Si la rumeur l’a donné en lice pour Dior (on doute fort que l’hypothèse fût envisagée sérieusement) comme pour Schiaparelli, lui cite plutôt YSL comme modèle.  » J’aime tout de lui. La fin des années 50 chez Dior. Les années 60. Le début des années 70. La collection russe follement belle de 1978. Le milieu des années 80. Le goût du métissage… Pour moi, il est un maître en ce sens que les femmes venaient à lui en toute confiance. Elles étaient aimantées par ses vêtements. C’est ce que j’aimerais susciter.

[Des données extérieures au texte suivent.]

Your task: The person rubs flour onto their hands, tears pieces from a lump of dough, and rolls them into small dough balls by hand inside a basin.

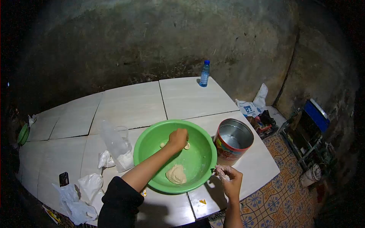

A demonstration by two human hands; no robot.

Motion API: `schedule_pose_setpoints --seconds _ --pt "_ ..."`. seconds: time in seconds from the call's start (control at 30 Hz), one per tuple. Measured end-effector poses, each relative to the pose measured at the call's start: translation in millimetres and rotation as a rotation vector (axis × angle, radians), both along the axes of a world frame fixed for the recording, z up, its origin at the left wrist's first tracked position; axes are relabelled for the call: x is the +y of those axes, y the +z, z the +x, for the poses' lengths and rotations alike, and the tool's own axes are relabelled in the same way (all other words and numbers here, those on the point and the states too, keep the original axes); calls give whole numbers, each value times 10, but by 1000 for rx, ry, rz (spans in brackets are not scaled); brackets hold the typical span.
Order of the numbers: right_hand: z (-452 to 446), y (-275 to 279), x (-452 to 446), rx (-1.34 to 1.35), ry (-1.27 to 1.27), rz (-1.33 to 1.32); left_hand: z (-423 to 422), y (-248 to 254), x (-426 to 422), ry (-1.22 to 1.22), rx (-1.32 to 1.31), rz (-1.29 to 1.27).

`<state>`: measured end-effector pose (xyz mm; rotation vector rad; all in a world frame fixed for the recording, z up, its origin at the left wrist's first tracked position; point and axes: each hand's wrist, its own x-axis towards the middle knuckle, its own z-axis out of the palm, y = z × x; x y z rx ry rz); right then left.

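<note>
A green plastic basin (pixel 148 131) stands on the tiled table with a lump of pale dough (pixel 176 174) in its near part. Over the basin's far side, my left hand (pixel 178 138) is closed with knuckles up; its fingertips and anything in them are hidden. Small dough balls (pixel 187 146) lie on the basin floor on either side of that hand. Just outside the right rim is my right hand (pixel 230 180), its fingers curled together around sticky pale dough that also coats the fingertips.
Right of the basin stands a large open tin (pixel 232 150). To the left are a clear plastic jug (pixel 116 142), white bags (pixel 91 186) and a dark phone (pixel 64 178). A blue-capped bottle (pixel 204 74) stands at the far edge. A wall rises behind the table (pixel 129 100).
</note>
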<state>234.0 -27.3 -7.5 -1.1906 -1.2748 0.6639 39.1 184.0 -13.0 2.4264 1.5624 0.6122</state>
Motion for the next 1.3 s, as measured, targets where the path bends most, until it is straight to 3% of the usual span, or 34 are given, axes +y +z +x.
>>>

Je vise à être pertinent en dehors des tendances et du buzz. Les femmes qui suivent de trop près la mode courent un grand danger. Celui de perdre leur nature profonde, leur style, leur élégance naturelle, disait Yves Saint Laurent.  »

LA PASSION DES LIVRES

 » Je suis fou de bouquins. Ma première Bible mode a été Allure, de Diana Vreeland, quand j’étais au collège. J’achète des dizaines de livres par mois. Je les chine notamment le samedi matin sur le marché de Broadway, au nord de Shoreditch (à Donlon Books). Je collectionne les éditions anciennes, les ouvrages sur mes réalisateurs cultes (Hitchcock, Truffaut, Visconti), ainsi que des catalogues de photographes : Sarah Moon, Nan Goldin, Wolfgang Tillmans… Dans la photographie, j’aime l’espace entre la réalité et le rêve. Depuis un an, j’achète aussi quelques tirages.  »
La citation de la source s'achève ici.